The 2012 cycle seemed different, though, until about mid-December, Warthen said. Perry leaped to the top of the polls after joining the race in August. Then it was Georgia’s Herman Cain who enjoyed front-runner status while Gingrich held that role from late November through mid-December.
“Finally, it’s like, ‘Oh, well, we know we’re going to nominate Romney, let’s just get on with it,’” Warthen said.
Few veteran political observers in the state give Gingrich much chance to rebound, no matter how negative he goes against Romney.
“As Newt goes nuclear, it reminds us that the old Newt is back,” Felkel said. “I don’t know if that’s a good thing.”
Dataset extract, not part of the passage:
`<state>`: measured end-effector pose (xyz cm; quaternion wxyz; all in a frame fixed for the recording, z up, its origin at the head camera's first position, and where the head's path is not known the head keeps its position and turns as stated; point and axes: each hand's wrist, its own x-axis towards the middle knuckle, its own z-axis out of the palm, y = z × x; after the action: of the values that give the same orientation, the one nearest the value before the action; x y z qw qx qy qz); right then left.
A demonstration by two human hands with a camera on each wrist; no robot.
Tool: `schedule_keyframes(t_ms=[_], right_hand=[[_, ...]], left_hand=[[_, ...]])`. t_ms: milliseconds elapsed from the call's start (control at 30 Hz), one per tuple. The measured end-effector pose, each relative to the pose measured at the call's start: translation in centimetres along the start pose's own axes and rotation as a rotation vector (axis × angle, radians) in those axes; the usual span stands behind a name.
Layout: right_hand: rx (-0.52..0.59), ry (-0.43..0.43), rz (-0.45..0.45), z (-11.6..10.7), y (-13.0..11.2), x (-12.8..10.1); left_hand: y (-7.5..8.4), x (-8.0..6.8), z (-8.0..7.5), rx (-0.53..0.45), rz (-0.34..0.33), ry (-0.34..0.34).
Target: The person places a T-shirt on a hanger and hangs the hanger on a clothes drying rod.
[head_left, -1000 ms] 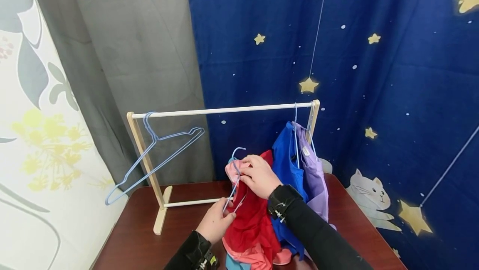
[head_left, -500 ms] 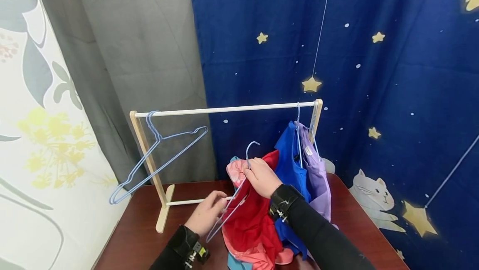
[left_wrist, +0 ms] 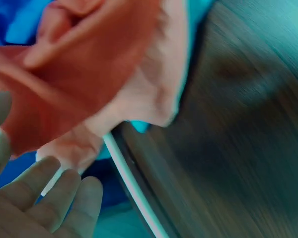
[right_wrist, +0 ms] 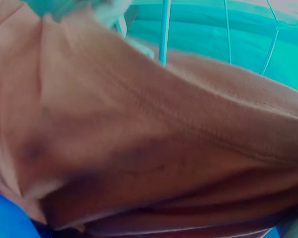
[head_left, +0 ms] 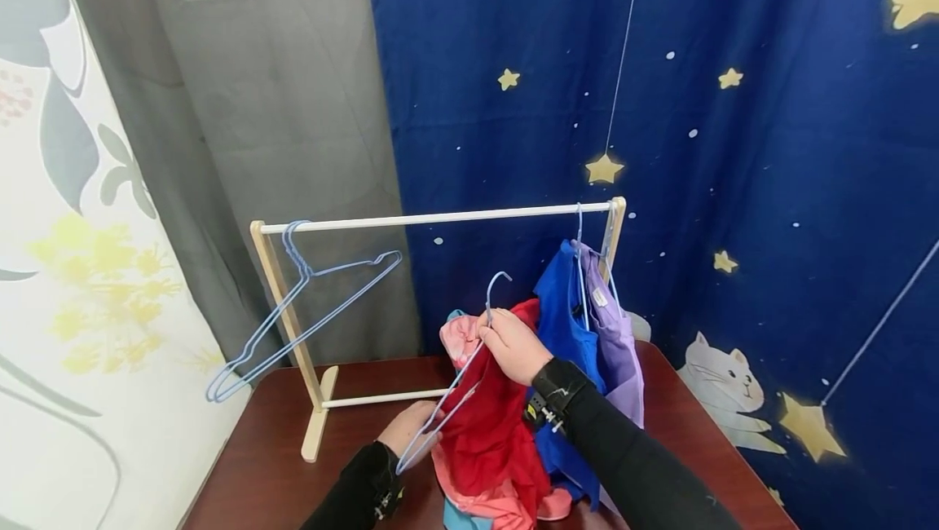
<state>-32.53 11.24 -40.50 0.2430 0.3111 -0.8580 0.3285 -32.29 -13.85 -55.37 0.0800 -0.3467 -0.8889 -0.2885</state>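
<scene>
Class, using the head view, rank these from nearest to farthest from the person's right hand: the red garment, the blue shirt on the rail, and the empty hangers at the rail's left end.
1. Red garment, at the right hand.
2. Blue shirt, just right.
3. Empty hangers, far left.

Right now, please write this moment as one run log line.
right hand: pinches light blue wire hanger at neck | left hand: at hanger's lower end | red cloth garment: draped over brown wooden table

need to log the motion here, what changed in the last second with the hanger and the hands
The right hand raised the blue wire hanger, so its hook now stands clear above the red garment. The left hand slid back down to the hanger's lower end. The rack, its empty hangers and the hung blue and purple clothes stayed put.
</scene>
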Motion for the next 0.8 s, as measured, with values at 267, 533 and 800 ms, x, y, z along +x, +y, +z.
schedule_keyframes(t_ms=[267,533,800], right_hand=[[-0.058,0.071,0.106,-0.9,1.0,0.4],[-0.151,0.062,0.110,-1.3,2.2,0.8],[-0.151,0.038,0.088,-0.9,1.7,1.1]], left_hand=[[1.9,-3.3,-3.9,0.044,-0.184,-0.014],[5.1,-5.7,-6.5,0.166,-0.150,0.087],[8.1,-4.5,-8.5,0.201,-0.136,0.215]])
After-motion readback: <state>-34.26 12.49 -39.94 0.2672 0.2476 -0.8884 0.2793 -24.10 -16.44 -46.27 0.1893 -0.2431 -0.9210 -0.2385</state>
Voters there, Felkel said, “like what Newt says, they like how he says it, they think he’s smart as a whip, but they always follow that up with ‘but.’ And it’s a big ‘but.’”
Warthen and Ariail agree that Gingrich’s viciousness toward Romney in South Carolina is payback for the withering attacks Romney and his own super PAC launched against Gingrich in Iowa. Those attacks precipitated Gingrich’s exit from the top of the polls as he chose not to respond in kind. He ended up fourth in Iowa and fourth in New Hampshire.
Gingrich “is so damn angry, he’s after vengeance against Romney,” Ariail said. “He’s a suicide bomber.”
There’s been a dearth of polling in South Carolina the past few weeks, but the most recent surveys give Romney anywhere from a 3- to 18-point margin, with Gingrich and former Sen. Rick Santorum of Pennsylvania battling for second place. A poll released Thursday by Atlanta-based InsiderAdvantage shows the race much tighter, with Romney getting 23 percent to Gingrich’s 21 percent. (Matt Towery, the president of InsiderAdvantage, is a former Gingrich aide.)
Not everyone in South Carolina has given up on Gingrich. State Sen. Jake Knotts, a Republican from West Columbia, said Gingrich is the party’s best hope, calling him the only Reagan Republican on the ticket in a state where “there are a lot of Ronald Reagan Republicans.”
“I don’t know whether he will win,” Knotts said, “but I’m sure as heck hoping he does.”